DIRECTIONS: Each line below should be repeated exactly, but no picture should be carried over.

GIVEN INFORMATION:
-- Opening Marker --

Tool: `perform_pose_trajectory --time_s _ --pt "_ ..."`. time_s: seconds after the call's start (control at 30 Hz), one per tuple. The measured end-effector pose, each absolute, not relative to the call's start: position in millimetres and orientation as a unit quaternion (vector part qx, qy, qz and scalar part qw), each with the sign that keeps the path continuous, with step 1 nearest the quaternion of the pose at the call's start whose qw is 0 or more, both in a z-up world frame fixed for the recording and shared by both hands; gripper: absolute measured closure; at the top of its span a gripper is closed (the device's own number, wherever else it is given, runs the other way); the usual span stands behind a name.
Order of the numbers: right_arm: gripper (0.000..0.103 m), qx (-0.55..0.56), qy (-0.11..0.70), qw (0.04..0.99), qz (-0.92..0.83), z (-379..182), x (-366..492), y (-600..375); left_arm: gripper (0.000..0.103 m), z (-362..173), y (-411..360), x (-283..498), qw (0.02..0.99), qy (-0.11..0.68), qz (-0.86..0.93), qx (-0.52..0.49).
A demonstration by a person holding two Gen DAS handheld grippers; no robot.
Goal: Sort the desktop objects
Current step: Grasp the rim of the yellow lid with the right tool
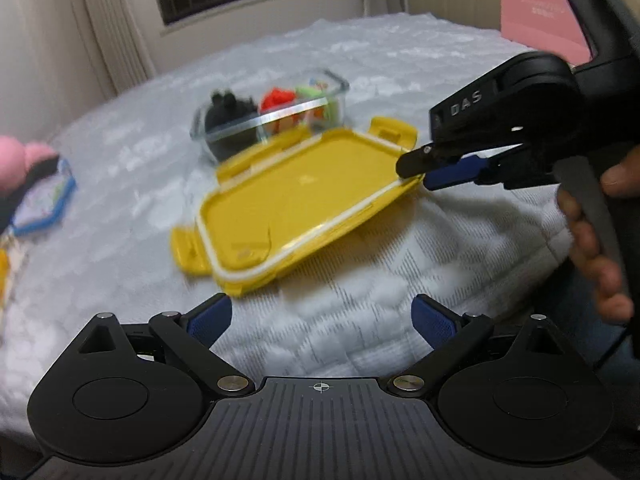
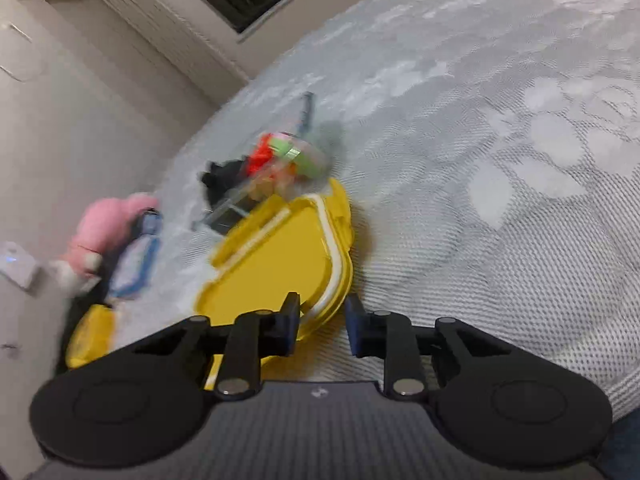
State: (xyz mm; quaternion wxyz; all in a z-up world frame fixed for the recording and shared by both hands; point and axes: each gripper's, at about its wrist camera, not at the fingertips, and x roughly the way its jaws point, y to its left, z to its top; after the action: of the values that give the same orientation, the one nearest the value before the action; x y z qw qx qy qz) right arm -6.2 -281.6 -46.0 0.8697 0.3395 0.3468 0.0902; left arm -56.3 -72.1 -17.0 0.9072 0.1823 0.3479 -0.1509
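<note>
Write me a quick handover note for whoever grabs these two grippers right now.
Right gripper: jaws clamped on the edge of the yellow lid, which is tilted, its far side leaning on the glass container.
Left gripper: open, empty, hovering over the white tablecloth just short of the lid.
Container: uncovered, already holding small black, red and green items.
Still outside it: the pink plush toy and a blue-framed item beside it, at the table edge.
Left to do: sort those, and probably set the lid on the container.

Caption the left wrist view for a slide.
Right tool grips the corner of the yellow lid, glass container of toys behind it.
</note>
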Motion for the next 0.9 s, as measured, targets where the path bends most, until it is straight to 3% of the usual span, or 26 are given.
perform_pose_trajectory --time_s 0.33,0.5,0.53,0.57,0.63,0.9 --pt "0.082 0.293 0.309 0.892 0.152 2.9 -0.2 -274.6 0.003 -7.1 -97.9 -43.1 0.907 0.299 -0.148 0.256" --pt "0.075 0.317 0.302 0.888 0.143 -9.8 0.8 -293.4 0.003 -9.2 -86.1 -41.1 0.915 0.306 -0.144 0.220" --pt "0.070 0.325 0.307 0.883 0.142 -15.5 2.2 -298.5 0.003 -9.4 -83.7 -40.1 0.917 0.305 -0.145 0.210" --pt "0.055 0.336 0.314 0.876 0.146 -22.6 5.1 -302.7 0.003 -9.7 -81.8 -39.1 0.920 0.303 -0.146 0.201" --pt "0.042 0.354 0.327 0.862 0.159 -36.3 10.7 -307.6 0.003 -11.0 -83.6 -35.9 0.924 0.292 -0.144 0.203" --pt "0.033 0.444 0.355 0.798 0.201 -92.1 17.7 -322.5 0.002 -21.5 -110.2 -40.0 0.901 0.269 -0.164 0.300"
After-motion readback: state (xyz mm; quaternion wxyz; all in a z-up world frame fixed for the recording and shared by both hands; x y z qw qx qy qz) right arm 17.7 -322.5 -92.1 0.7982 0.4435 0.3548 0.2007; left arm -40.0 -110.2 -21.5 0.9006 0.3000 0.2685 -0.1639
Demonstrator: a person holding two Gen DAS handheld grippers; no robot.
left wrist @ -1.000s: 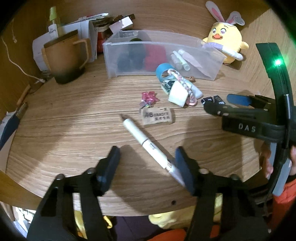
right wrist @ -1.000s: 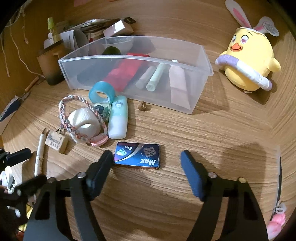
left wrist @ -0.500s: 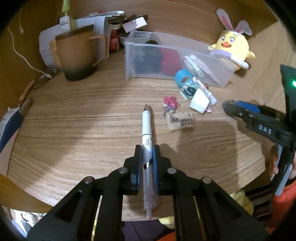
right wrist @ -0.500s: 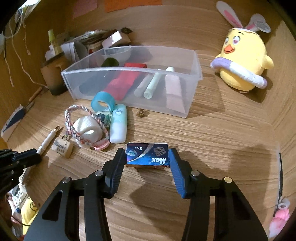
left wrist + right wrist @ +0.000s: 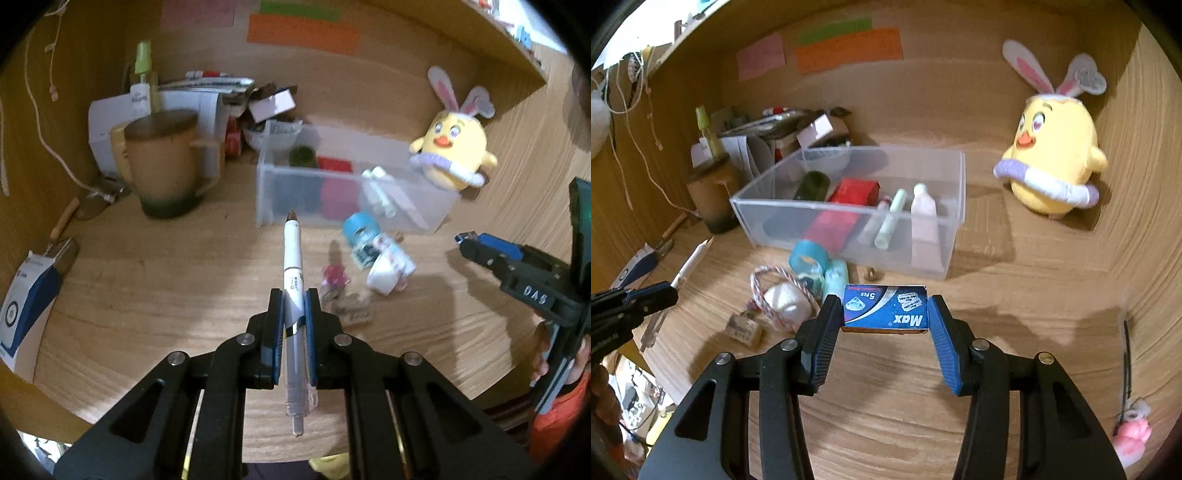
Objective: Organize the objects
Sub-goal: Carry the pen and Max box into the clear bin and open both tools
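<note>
We held the left hand-held gripper clamped on a white pen, its tip pointing toward the clear plastic bin and raised above the tabletop; its printed label was too small to read. Our right hand-held gripper was clamped on the short ends of a blue box reading "Max" and "5 Pcs", held above the tabletop just in front of the bin. In the left wrist view the right tool's body showed "DAS", and the writing on a small tan eraser was blurred.
</note>
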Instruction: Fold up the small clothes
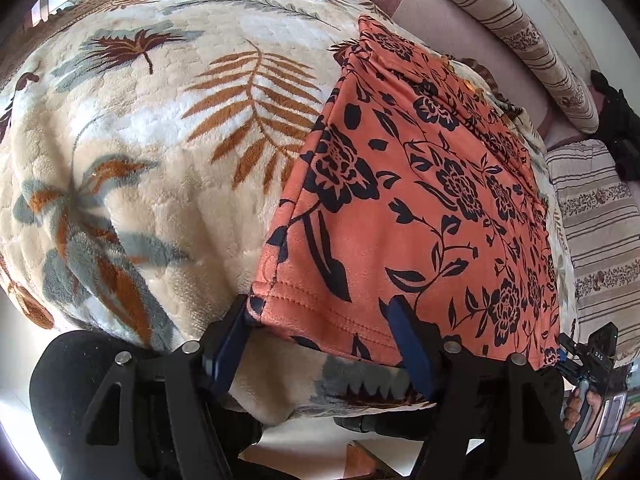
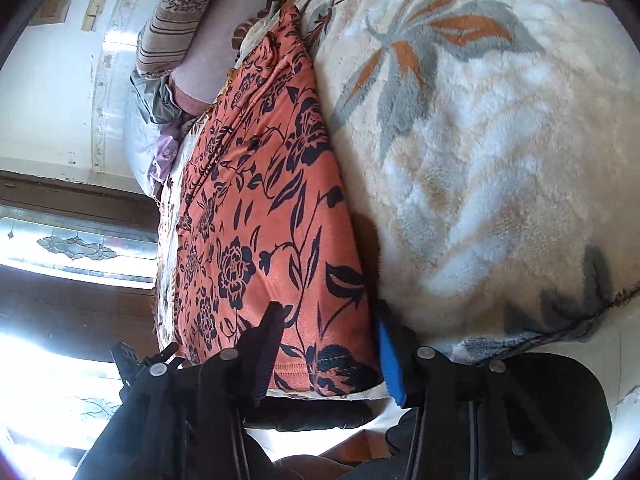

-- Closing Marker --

EXPECTED OUTPUT:
Tool: `perform_pose_trajectory --time_s _ --pt "_ ..."`. time_s: seconds after the call's start (control at 30 Hz), one per tuple. The measured end-effector pose, each absolute, not relative to the call's start: position in millimetres and orientation as a unit quaternion (vector part qx, qy, qz and scalar part qw), each with the sign that keeps the path continuous, with step 1 nearest the quaternion of the pose at the call's start whose qw is 0 or more, both in a z-up world frame fixed for the recording and shared by both hands; gripper: absolute measured closure; at the top of its span a gripper is closed (the device's own number, wherever else it is given, runs the other way); the usual span stands behind a name.
Order of the numbers: right_arm: gripper (0.000..0.103 m), qx (-0.55..0.56), qy (-0.11..0.70), qw (0.04..0.99), qz (-0.92..0.83), z (-379..182), x (-366..492), y (-600..375); left_arm: gripper (0.000..0.103 m), z (-362..173), y (-411..360), x (-283..498), qw (0.02..0.99), qy (-0.11..0.68), qz (-0.86..0.93), qx (-0.52..0.49).
A demonstration by a person holding two Gen DAS handheld grippers; no robot.
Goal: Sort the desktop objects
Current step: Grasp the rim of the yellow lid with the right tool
State: (xyz mm; quaternion wxyz; all in a z-up world frame fixed for the recording and shared by both hands; point and axes: each gripper's, at about its wrist camera, not at the fingertips, and x roughly the way its jaws point, y to its left, z to its top; after the action: of the values that give the same orientation, the one nearest the value before the action; x y z qw qx qy qz) right arm -6.2 -281.6 -46.0 0.8697 0.3395 0.3468 0.0902; left arm -56.3 -72.1 -17.0 0.9072 0.1823 0.3479 -0.1509
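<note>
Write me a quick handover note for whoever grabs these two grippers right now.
Right gripper: jaws clamped on the edge of the yellow lid, which is tilted, its far side leaning on the glass container.
Left gripper: open, empty, hovering over the white tablecloth just short of the lid.
Container: uncovered, already holding small black, red and green items.
Still outside it: the pink plush toy and a blue-framed item beside it, at the table edge.
Left to do: sort those, and probably set the lid on the container.

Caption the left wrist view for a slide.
Right tool grips the corner of the yellow lid, glass container of toys behind it.
</note>
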Motion for the next 0.9 s, as measured, targets where the path bends most, until it is straight to 3% of the usual span, or 26 are given.
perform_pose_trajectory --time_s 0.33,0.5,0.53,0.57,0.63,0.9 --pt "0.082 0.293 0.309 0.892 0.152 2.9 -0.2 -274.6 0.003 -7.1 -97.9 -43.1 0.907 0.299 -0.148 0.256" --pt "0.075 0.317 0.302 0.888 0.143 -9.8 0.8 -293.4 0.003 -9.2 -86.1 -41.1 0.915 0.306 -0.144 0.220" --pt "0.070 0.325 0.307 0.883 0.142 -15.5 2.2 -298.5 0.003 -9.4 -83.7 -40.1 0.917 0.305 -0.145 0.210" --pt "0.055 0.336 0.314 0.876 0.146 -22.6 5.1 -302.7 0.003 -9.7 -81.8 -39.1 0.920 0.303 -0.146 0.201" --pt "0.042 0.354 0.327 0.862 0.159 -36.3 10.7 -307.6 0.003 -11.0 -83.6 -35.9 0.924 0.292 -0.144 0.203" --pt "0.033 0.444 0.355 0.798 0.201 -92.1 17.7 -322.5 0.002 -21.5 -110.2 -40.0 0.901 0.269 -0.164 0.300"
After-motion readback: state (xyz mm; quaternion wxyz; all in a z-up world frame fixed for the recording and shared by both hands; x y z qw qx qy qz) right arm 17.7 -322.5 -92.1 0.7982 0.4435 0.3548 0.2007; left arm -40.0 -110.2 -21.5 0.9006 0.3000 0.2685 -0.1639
Demonstrator: a person holding two Gen DAS handheld grippers; no robot.
left wrist @ -1.000s: 
right wrist @ -1.000s: 
left wrist @ -0.500s: 
right wrist @ -0.500s: 
left wrist + right wrist @ +0.000s: 
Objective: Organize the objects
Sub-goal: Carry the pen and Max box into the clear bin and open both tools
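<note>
We held the left hand-held gripper clamped on a white pen, its tip pointing toward the clear plastic bin and raised above the tabletop; its printed label was too small to read. Our right hand-held gripper was clamped on the short ends of a blue box reading "Max" and "5 Pcs", held above the tabletop just in front of the bin. In the left wrist view the right tool's body showed "DAS", and the writing on a small tan eraser was blurred.
</note>
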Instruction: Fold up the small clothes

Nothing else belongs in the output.